The Future of Tablets: Also Unknowable

By  |  Monday, April 11, 2011 at 10:39 am

A couple of weeks ago, I wrote about IDC’s projections for smartphone operating-system marketshare in 2015, and came to the conclusion that the whole exercise of predicting phone sales that far in the future is pointless–at least if you’re doing so in a form which suggests a scientific approach.

Now IDC rival Gartner is making some 2015 predictions of its own. These ones are for tablets, and they forecast that Apple’s share will fall under 50 percent, Android will surge to nearly 40 percent, and QNX, WebOS, MeeGo, and everything else will fight over the remainder of the market.

As ZDnet’s Larry Dignan notes, Gartner doesn’t break out any flavor of Windows in the above numbers, which apparently means that it thinks that Microsoft will be part of the “Other Operating Systems” that make up two-tenths of one percent of the market. Even an extreme Microsoft skeptic who thinks that the company will be a dismal failure in the tablet business might come up with a higher figure than that. Three percent, say?

You might be inclined to think Microsoft will flop in tablets; you might lean towards thinking that it’ll figure out how to get back in the game. Either way, the fact of the matter is that we just don’t know what’ll happen. Nor is it clear how things will play out for any other tablet OS. Even Android has a negligible share of the market today, so predicting that it’ll get to 38.6 percent in four years is speculative, not scientific.

And speaking of 38.6 percent, why do these forecasts always include numbers that extend past the decimal point? Gartner says that it thinks that iOS will have 47.1 percent of the tablet market in 2015, which translates into 138,497,000 iPads sold. Even if you’re way smarter about this stuff than I am, it makes no sense to be that precise–“about 50 percent” would be a better way of expressing this forecast, and even that is a guess that could well turn out to be way, way off in either direction. (At least Gartner doesn’t say that Apple will sell exactly 138,497,261 iPads.)

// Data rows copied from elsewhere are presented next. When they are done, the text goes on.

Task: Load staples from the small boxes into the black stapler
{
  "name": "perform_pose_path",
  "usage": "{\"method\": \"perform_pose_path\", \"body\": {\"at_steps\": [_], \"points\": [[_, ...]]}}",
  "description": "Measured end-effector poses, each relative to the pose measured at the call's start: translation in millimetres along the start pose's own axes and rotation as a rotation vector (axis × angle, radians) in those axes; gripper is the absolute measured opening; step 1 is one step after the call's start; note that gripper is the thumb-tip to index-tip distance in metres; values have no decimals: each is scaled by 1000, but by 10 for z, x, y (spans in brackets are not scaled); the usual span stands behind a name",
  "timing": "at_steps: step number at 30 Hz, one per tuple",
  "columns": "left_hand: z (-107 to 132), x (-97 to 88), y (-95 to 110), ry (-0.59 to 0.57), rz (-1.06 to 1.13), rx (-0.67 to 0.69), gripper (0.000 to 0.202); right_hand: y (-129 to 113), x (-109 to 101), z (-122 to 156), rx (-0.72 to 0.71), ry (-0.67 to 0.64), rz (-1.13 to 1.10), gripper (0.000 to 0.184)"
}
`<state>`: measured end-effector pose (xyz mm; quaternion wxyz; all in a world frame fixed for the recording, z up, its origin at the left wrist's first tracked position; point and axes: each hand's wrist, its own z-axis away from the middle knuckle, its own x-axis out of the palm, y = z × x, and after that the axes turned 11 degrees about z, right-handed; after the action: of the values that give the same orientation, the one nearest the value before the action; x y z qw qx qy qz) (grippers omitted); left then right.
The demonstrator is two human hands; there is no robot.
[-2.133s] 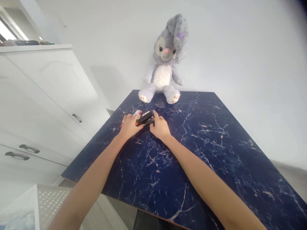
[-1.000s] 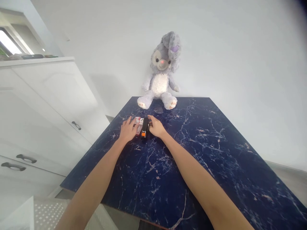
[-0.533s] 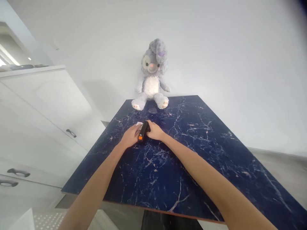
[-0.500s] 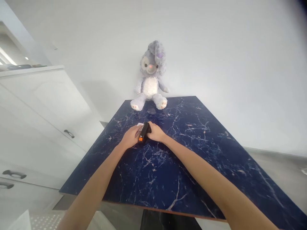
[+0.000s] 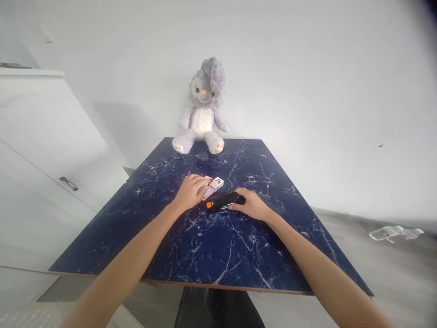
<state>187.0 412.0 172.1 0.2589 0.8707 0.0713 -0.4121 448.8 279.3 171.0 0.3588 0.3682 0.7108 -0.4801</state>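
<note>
My right hand (image 5: 252,204) is closed around one end of a black stapler (image 5: 223,201), whose orange-marked end points left. The stapler is low over the blue tabletop or on it; I cannot tell which. My left hand (image 5: 191,191) has its fingers curled over a small white and red box (image 5: 207,193). A white printed part (image 5: 217,183) shows just right of these fingers; whether it belongs to the same box is unclear. The stapler's left end is close beside the box and the left fingertips.
A grey plush rabbit (image 5: 203,122) sits at the far edge of the blue marbled table (image 5: 273,246), against the wall. White cabinets (image 5: 37,159) stand on the left. Clear plastic bottles (image 5: 396,233) lie on the floor at the right. A black seat (image 5: 218,310) shows below the near edge.
My right hand has moved right and nearer with the stapler, turning it from upright in view to almost sideways. More of the box now shows by my left hand. The view has shifted right.
</note>
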Motion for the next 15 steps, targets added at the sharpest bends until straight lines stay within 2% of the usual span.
{"method": "perform_pose_path", "body": {"at_steps": [3, 6, 11, 15], "points": [[67, -107, 41, 15, 89, 38, 30, 30, -36, -13, 107, 4, 55, 27], [52, -110, 94, -50, 124, 102, 27, 91, -93, 5, 185, 7, 3, 25], [17, 22, 132, -144, 97, 193, 31, 125, -162, 36, 162, -1, 47, 21], [25, 35, 130, -196, -20, 286, 32, 166, -220, 50, 142, -27, 18, 18]]}}
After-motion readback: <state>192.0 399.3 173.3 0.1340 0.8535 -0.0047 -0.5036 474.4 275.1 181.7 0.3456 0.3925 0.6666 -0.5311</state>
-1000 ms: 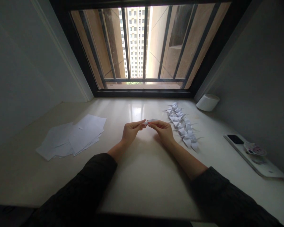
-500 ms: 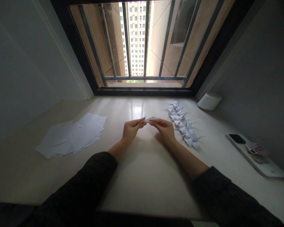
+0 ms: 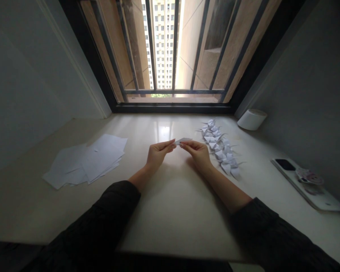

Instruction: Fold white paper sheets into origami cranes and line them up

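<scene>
Between my two hands is a small piece of folded white paper (image 3: 184,140), held up over the middle of the white surface. My left hand (image 3: 159,151) pinches its left end between thumb and fingers. At its right part my right hand (image 3: 197,152) is also closed on it in a pinch. Fingertips cover some of the folds, so its exact shape is hard to make out. Just right of my right hand, several folded white paper cranes (image 3: 219,147) stand packed in rows.
A loose stack of white paper sheets (image 3: 102,156) lies on the left of the pale sill (image 3: 170,211). At the right are a white cylindrical object (image 3: 252,119) and a phone (image 3: 303,185) with a grip on its back. A barred window (image 3: 172,109) closes off the far side.
My right hand has shifted very slightly to the right, and a little more of the folded paper shows between the hands. Both hands keep their pinch on it.
</scene>
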Tool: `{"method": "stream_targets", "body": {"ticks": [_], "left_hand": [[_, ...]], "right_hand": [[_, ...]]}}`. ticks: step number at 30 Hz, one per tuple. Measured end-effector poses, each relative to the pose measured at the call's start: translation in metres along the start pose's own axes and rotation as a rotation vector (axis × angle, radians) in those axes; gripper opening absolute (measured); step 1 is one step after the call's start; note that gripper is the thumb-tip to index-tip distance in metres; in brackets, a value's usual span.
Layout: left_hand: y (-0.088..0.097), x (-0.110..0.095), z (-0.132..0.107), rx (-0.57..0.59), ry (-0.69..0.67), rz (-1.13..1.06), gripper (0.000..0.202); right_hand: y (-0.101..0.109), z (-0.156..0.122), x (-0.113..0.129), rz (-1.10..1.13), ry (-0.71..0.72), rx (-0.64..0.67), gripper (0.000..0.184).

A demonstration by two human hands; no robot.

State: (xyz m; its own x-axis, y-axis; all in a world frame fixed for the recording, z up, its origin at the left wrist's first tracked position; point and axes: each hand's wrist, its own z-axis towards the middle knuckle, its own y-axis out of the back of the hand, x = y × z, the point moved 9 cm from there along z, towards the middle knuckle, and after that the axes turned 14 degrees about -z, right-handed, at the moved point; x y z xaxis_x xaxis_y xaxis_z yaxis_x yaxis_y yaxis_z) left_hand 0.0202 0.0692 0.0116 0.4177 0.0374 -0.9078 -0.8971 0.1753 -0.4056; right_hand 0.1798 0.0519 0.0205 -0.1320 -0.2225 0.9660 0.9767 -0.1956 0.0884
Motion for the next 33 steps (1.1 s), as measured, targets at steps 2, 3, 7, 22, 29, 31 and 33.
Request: {"method": "stream_targets", "body": {"ticks": [2,3,7,22,29,31,33], "left_hand": [[-0.001,-0.001,-0.001,0.001,0.006,0.003,0.041],[-0.001,-0.001,-0.001,0.001,0.011,0.004,0.041],[-0.002,0.001,-0.002,0.008,0.049,-0.013,0.044],[-0.002,0.001,-0.001,0.015,0.050,-0.037,0.043],[-0.002,-0.005,0.000,-0.012,-0.054,-0.002,0.036],[-0.002,-0.007,-0.001,-0.012,-0.081,0.011,0.035],[-0.002,-0.010,-0.002,-0.016,-0.107,0.032,0.034]], "right_hand": [[0.000,0.000,0.000,0.008,-0.004,0.000,0.020],[0.000,0.000,0.000,0.007,-0.004,0.000,0.020],[0.000,-0.001,0.002,-0.023,0.003,0.001,0.022],[0.001,0.000,0.000,-0.018,-0.015,0.014,0.020],[-0.002,0.000,-0.004,0.039,-0.042,0.020,0.021],[-0.003,-0.001,-0.004,0.048,-0.045,0.019,0.022],[-0.003,-0.002,-0.003,0.048,-0.047,0.010,0.023]]}}
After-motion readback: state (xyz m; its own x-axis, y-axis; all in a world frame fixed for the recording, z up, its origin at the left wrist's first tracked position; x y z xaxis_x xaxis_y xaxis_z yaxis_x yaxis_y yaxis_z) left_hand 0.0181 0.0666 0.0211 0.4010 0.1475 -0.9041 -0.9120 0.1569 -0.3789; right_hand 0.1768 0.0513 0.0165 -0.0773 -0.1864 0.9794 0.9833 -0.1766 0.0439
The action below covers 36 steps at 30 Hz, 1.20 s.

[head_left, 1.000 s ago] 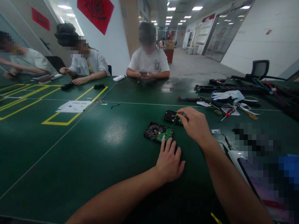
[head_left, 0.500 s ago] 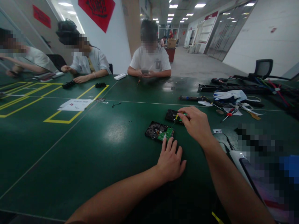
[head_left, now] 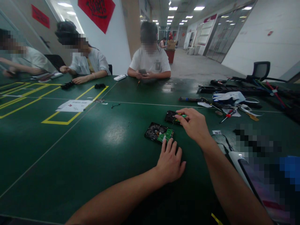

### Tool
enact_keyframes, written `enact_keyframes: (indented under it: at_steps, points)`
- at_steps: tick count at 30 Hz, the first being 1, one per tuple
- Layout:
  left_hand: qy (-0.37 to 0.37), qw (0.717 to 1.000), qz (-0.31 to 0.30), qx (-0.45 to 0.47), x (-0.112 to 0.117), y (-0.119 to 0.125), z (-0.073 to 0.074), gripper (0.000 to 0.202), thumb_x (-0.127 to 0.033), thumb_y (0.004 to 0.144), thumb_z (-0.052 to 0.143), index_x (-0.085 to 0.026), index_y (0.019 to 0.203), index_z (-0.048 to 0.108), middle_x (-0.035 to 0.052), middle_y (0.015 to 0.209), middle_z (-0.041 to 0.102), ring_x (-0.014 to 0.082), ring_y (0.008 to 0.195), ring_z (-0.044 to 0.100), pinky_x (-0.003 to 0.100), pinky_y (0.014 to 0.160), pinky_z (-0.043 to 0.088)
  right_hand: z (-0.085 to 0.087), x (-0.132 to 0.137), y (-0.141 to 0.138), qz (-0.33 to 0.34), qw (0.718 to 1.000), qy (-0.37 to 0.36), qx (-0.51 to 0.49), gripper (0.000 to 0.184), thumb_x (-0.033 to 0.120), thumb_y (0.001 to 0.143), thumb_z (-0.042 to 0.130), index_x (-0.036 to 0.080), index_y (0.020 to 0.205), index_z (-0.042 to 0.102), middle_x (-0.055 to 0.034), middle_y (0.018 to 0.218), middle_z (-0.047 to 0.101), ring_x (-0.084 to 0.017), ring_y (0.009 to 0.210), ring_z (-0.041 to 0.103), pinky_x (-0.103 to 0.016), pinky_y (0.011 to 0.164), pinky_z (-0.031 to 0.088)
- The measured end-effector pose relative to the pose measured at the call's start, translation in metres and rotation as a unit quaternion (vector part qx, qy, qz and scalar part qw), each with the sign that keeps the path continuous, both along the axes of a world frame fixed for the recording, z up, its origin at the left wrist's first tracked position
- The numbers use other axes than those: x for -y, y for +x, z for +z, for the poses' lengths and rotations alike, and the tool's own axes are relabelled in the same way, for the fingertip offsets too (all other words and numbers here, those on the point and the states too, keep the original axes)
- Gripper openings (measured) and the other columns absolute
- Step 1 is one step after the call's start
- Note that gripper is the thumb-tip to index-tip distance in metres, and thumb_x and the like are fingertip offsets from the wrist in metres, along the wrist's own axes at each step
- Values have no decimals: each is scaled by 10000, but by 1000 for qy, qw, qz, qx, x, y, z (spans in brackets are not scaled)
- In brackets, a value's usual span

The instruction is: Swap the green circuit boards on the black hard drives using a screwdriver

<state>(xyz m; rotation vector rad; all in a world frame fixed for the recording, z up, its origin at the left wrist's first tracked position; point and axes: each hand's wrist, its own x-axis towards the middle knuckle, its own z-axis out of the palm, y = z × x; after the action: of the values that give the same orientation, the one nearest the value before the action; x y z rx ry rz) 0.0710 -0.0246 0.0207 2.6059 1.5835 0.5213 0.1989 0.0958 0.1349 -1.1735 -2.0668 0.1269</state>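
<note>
A hard drive (head_left: 154, 131) lies flat on the green table, its green circuit board (head_left: 167, 135) facing up. My left hand (head_left: 170, 161) rests at its near edge, fingers stretched and apart, fingertips touching the board side. Above the drive's far right corner, my right hand (head_left: 193, 125) pinches a small screwdriver (head_left: 179, 113) with a little yellow showing; its thin shaft points down toward the board, and the tip is too small to make out. Behind it sits a second hard drive (head_left: 170, 116), partly covered by my right hand.
Tiny screws (head_left: 128, 124) lie left of the drives. To the right are a red-handled screwdriver (head_left: 228, 115), white gloves (head_left: 228, 97) and cables. A paper sheet (head_left: 74, 106) lies inside yellow tape. Across the table a person (head_left: 150, 61) holds a phone; two others sit left.
My right hand stays over the near drive, with the screwdriver shaft less visible than before. My left hand keeps its place. The person opposite has raised the phone slightly.
</note>
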Motion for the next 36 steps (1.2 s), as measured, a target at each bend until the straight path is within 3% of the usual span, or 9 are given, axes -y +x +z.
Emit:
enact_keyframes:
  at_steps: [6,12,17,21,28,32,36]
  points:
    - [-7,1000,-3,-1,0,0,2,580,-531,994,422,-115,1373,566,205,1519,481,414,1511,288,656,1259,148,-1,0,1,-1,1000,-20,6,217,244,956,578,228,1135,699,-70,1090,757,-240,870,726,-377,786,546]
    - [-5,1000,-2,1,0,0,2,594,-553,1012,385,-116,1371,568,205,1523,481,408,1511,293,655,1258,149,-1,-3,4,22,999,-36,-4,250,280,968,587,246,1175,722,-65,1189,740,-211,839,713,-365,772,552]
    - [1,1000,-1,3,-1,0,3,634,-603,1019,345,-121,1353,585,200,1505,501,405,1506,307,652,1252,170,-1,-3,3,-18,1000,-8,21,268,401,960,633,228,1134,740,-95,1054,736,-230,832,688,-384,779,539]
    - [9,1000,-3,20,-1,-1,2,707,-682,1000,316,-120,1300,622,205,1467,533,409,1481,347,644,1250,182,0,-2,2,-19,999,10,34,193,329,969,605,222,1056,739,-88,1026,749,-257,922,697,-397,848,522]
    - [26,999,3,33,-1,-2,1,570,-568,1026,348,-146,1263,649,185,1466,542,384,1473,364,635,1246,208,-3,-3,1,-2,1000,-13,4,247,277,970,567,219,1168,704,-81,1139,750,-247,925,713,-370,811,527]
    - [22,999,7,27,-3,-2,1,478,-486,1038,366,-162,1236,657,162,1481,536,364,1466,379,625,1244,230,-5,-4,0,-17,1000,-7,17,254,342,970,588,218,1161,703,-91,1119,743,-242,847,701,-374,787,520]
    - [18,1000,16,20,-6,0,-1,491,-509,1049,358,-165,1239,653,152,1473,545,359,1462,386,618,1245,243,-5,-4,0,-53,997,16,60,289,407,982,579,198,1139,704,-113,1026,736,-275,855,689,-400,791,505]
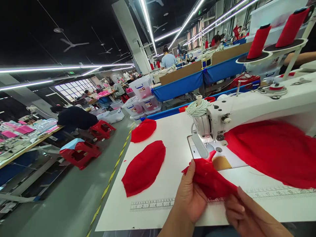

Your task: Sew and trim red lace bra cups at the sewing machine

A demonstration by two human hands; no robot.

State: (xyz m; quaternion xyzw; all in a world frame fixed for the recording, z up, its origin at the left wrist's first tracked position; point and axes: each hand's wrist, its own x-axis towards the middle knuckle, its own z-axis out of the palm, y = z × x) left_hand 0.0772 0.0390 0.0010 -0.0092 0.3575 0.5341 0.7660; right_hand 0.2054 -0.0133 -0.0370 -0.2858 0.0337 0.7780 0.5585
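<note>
My left hand (191, 196) pinches a small piece of red fabric (209, 179) at the front edge of the white sewing table (172, 138), thumb on top. My right hand (247, 214) grips the same piece from the right, fingers closed on its lower edge. The fabric's far tip lies just in front of the presser foot of the white sewing machine (247, 108). A large spread of red cloth (274, 151) lies under the machine arm to the right.
Two oval red cut pieces (144, 168) (143, 130) lie on the table's left half. Red thread cones (259, 41) stand behind the machine. Red stools (80, 153), clear plastic bins (142, 87) and other seated workers fill the aisle and benches to the left and behind.
</note>
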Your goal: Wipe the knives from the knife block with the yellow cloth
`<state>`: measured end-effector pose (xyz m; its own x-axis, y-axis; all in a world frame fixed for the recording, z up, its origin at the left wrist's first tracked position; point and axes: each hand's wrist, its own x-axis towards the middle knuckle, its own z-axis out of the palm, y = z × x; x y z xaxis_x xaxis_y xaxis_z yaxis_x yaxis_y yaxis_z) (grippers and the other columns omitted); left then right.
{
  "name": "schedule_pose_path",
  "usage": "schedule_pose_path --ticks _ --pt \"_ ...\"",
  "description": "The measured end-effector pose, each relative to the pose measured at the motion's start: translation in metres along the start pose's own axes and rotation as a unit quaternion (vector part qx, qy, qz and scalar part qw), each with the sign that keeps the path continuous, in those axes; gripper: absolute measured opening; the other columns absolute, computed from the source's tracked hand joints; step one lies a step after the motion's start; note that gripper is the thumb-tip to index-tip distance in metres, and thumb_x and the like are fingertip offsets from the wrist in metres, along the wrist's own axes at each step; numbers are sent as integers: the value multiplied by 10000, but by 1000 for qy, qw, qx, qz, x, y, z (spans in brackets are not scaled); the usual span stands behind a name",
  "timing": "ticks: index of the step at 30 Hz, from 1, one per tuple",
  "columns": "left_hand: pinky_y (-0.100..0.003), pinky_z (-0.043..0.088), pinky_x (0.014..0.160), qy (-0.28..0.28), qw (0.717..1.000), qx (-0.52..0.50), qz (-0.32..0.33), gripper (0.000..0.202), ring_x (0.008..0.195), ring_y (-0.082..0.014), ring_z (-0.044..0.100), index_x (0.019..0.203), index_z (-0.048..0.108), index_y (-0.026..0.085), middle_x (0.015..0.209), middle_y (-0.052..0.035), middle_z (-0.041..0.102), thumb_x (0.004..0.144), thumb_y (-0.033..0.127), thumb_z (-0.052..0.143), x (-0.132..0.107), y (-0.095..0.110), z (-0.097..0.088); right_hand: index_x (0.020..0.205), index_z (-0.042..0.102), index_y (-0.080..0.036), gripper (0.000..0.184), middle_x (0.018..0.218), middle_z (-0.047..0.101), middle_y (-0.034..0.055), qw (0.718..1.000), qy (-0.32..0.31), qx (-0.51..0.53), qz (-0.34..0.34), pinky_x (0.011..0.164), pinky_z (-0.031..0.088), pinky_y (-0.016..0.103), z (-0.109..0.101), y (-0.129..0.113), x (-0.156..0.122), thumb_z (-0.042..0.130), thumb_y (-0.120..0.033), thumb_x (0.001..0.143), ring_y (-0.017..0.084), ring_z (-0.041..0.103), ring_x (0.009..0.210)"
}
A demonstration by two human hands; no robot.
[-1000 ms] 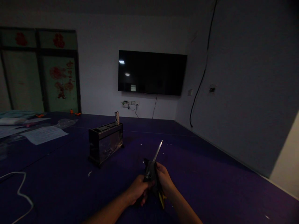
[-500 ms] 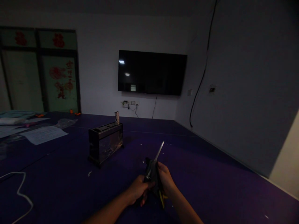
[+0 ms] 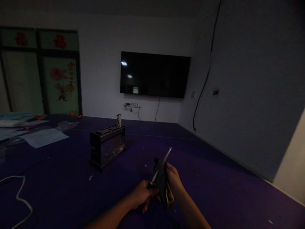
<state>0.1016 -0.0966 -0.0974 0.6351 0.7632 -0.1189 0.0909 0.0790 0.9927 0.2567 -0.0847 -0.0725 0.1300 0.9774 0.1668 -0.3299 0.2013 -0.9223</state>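
Observation:
In the head view my left hand (image 3: 143,194) is closed around the dark handle of a knife (image 3: 167,154), whose narrow, shiny blade points up and away to the right. A dark grey cloth (image 3: 163,182) with yellow edging lies against the blade, covering part of it. My right hand (image 3: 174,180) grips the cloth from the right side, its fingers partly hidden behind the fabric. The tip of the blade sticks out beyond the cloth. Both hands are just above the purple tabletop (image 3: 214,190).
A dark knife block (image 3: 111,149) with a patterned handle (image 3: 119,121) standing in it is at left of centre. Paper sheets (image 3: 45,136) and clear plastic (image 3: 68,125) lie far left. A white cable (image 3: 22,198) curves at the near left. White scraps (image 3: 91,177) dot the table.
The cloth and my right hand have shifted slightly up and right along the blade. The blade tip has moved a little right and down. More of the blade near the handle shows.

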Motion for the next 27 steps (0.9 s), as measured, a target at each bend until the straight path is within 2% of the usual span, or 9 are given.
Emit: schedule_pose_path --ticks 7,13,23,27 --pt "-203 284 293 -5 999 47 -22 435 249 -102 390 649 486 152 335 73 402 637 572 598 2 0 1 747 651 -148 252 557 631 9 999 39 9 -21 469 435 244 -13 -10 7 706 -309 562 149 560 464" --pt "-208 293 294 -11 997 67 -27 416 254 -116 408 613 459 166 321 67 404 658 562 579 2 1 1 772 655 -137 265 575 640 17 998 57 11 -16 471 438 247 -15 -15 7 699 -288 559 157 573 483" --pt "-211 293 302 -19 998 55 -20 464 246 -109 389 730 510 137 331 74 411 647 586 590 2 -4 -2 771 647 -148 334 568 622 1 999 34 -1 -25 456 409 235 -14 -13 7 747 -354 528 140 541 462" --pt "-206 277 292 -3 999 31 -26 522 240 -106 375 850 510 131 340 94 404 626 590 621 1 -7 -3 744 633 -162 305 545 608 -14 999 31 -15 -15 443 400 219 -12 -13 6 737 -364 541 124 525 445"
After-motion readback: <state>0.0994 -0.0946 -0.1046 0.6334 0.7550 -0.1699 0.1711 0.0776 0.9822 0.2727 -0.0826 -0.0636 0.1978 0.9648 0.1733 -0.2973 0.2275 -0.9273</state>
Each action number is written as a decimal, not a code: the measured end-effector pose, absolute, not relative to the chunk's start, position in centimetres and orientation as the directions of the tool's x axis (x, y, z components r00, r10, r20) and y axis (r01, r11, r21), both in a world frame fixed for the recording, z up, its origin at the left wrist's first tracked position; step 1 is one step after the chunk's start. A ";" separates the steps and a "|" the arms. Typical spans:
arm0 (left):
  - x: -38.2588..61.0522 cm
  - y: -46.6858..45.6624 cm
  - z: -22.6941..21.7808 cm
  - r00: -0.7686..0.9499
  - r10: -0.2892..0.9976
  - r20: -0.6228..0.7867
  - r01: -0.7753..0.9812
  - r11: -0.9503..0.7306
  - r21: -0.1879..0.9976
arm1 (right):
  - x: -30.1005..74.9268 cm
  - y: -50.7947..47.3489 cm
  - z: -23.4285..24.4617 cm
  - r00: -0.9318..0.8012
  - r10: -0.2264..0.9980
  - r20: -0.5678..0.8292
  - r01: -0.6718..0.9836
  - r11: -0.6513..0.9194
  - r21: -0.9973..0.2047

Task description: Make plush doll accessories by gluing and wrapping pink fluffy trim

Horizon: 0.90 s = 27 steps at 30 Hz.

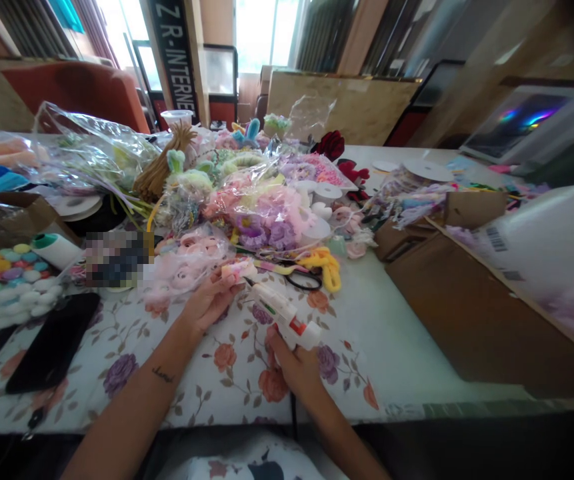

I don’t mean to bash Gartner here specifically any more than I intended to beat up on IDC. And there are mature categories where research companies might have a pretty good shot at looking ahead four years and getting it right, such as printers.

But tablets? The whole category is so nascent that talking about 2015 is like making forecasts in 1979 about the market share of major PC manufacturers in 1983. I wonder if Gartner did that?

(Fortune teller photo by Flickr user Uzbeckistan.)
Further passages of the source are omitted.